* _What you should do_:
Scan the entries below for the string "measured" and copy every line where it turns up.

* _Raw data_:
━━━
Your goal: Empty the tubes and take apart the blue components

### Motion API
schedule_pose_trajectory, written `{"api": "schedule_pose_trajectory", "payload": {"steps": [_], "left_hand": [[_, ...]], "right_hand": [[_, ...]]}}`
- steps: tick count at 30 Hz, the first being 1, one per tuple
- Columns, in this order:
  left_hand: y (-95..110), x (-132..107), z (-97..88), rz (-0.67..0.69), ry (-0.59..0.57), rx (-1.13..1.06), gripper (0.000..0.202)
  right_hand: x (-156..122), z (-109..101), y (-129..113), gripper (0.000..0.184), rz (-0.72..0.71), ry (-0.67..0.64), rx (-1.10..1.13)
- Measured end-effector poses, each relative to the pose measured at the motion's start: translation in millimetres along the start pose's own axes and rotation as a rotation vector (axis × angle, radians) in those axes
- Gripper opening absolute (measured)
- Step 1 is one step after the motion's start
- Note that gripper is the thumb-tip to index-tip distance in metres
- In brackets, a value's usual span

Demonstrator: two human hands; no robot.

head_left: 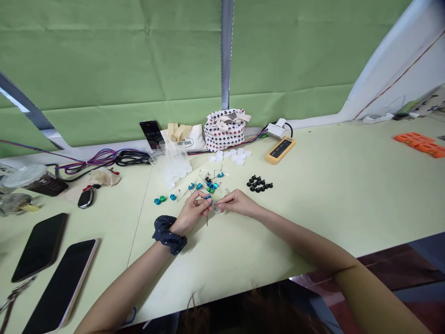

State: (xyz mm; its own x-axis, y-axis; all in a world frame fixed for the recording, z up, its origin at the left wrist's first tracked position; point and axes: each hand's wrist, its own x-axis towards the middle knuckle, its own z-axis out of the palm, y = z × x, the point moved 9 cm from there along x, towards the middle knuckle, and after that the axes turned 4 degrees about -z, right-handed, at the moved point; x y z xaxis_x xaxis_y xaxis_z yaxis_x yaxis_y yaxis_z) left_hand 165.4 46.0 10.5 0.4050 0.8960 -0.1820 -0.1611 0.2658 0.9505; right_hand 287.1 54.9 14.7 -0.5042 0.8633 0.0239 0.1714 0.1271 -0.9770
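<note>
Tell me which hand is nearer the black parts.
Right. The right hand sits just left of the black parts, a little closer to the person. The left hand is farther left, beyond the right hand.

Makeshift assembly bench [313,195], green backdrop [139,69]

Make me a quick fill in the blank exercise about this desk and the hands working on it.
The dark blue dotted fabric scrunchie sits on the ___ wrist.
The left hand pinches a thin metal pin with a ___ cap.
___ dark-screened smartphones lie flat on the pale green table.
The flat plastic power strip is ___.
Missing: left, blue, two, yellow.
</note>
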Motion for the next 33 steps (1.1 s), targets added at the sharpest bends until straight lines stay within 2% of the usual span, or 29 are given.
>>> {"api": "schedule_pose_trajectory", "payload": {"steps": [18, 27, 31, 33], "left_hand": [[1, 0, 0.9, 0.027, -0.030, 0.057, 0.028], [10, -2, 3.4, 0.138, -0.013, 0.262, 0.028], [10, -1, 2.9, 0.129, -0.012, 0.259, 0.027], [11, -2, 2.1, 0.109, -0.002, 0.238, 0.029]], "right_hand": [[-3, 4, -4, 0.036, 0.055, -0.017, -0.025], [-5, 5, -5, 0.026, -0.007, -0.030, -0.240], [-10, 13, -4, 0.030, 0.050, -0.056, -0.153], [-10, 15, -10, 0.034, 0.009, -0.058, -0.144]]}}
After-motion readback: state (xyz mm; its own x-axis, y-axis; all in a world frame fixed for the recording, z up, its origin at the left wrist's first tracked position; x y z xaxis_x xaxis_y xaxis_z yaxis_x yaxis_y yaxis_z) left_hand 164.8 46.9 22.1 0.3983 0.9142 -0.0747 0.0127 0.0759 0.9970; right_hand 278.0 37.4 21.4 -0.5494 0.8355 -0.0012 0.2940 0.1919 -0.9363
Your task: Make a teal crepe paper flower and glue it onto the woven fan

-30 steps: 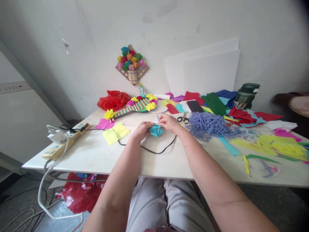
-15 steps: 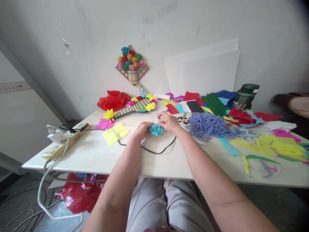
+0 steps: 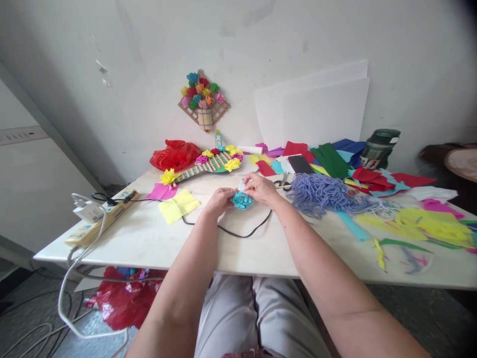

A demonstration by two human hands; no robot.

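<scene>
A turquoise crepe-paper flower (image 3: 242,200) with ruffled petals is held between my hands just over the table. My left hand (image 3: 222,199) is closed, pinching the flower's left side. With thumb and fingers together, my right hand (image 3: 260,189) grips the flower's upper right edge. A small whitish piece (image 3: 241,185) shows at the fingertips above the petals; I cannot make out what it is. Scissors (image 3: 283,183) with black handles lie just right of my right hand. A black cable (image 3: 242,235) loops across the table beneath the flower.
A green lute-shaped board (image 3: 203,168) decorated with paper flowers lies behind my hands. Purple yarn (image 3: 322,191), a phone (image 3: 301,165), coloured paper sheets (image 3: 330,160) and a dark green flask (image 3: 380,149) stand or lie right. Left are yellow paper (image 3: 179,205) and a power strip (image 3: 100,221).
The turquoise flower has shifted and turned very slightly between my fingers. Both hands keep their hold, and everything else stays in place.
</scene>
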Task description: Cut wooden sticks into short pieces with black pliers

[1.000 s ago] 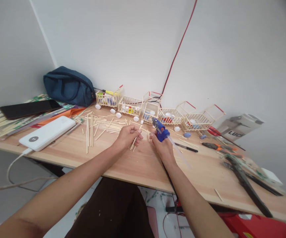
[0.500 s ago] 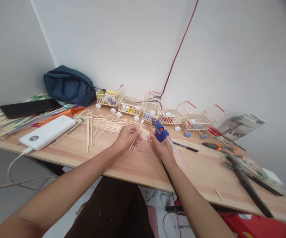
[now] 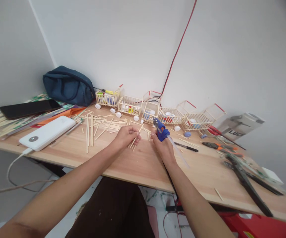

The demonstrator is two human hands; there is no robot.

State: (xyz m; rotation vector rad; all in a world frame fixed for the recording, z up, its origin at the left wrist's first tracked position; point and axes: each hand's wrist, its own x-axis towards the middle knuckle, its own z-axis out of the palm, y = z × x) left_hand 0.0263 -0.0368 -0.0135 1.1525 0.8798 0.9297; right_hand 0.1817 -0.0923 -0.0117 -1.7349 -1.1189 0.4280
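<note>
My left hand (image 3: 128, 136) pinches a few thin wooden sticks (image 3: 133, 141) just above the table. In my right hand (image 3: 164, 147) is a blue hot glue gun (image 3: 161, 130), its nozzle pointing up and away from me. A clear glue stick (image 3: 179, 152) trails out of the gun's back end. The gun's tip is apart from the sticks in my left hand. Loose cut sticks (image 3: 110, 124) lie scattered beyond and to the left of my hands. A black pen (image 3: 186, 145) rests to the right of the gun.
Small stick-built shopping carts (image 3: 130, 105) line the wall. At left are a white power bank (image 3: 48, 132), a phone (image 3: 30, 108) and a blue pouch (image 3: 68, 85). Orange-handled pliers (image 3: 217, 145) and a long dark tool (image 3: 248, 185) lie at right, near a box (image 3: 244, 125).
The glue gun has shifted slightly right, away from my left hand. The sticks in my left hand have turned a little; the grip of both hands is the same.
</note>
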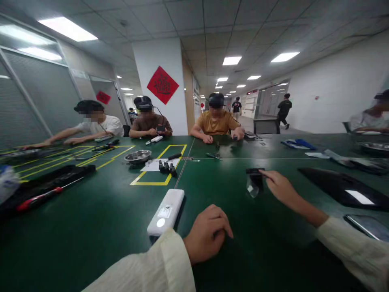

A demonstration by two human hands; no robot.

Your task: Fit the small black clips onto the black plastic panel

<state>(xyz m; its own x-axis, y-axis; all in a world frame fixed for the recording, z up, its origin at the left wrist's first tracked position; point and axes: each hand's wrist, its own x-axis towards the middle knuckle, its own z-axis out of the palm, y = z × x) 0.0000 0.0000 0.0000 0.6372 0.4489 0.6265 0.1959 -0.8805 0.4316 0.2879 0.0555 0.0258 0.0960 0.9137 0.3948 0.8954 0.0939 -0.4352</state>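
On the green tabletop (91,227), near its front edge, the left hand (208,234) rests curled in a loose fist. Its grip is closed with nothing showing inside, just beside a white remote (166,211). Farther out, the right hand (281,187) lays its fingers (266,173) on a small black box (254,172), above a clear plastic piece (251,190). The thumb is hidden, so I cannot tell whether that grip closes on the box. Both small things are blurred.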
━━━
* _Answer to the problem_:
- Measured end-effector poses, each relative to the pose measured at the motion's start: translation in millimetres along the start pose's own axes and rotation as a rotation vector (axis × angle, radians) in those axes
- Gripper opening absolute (measured)

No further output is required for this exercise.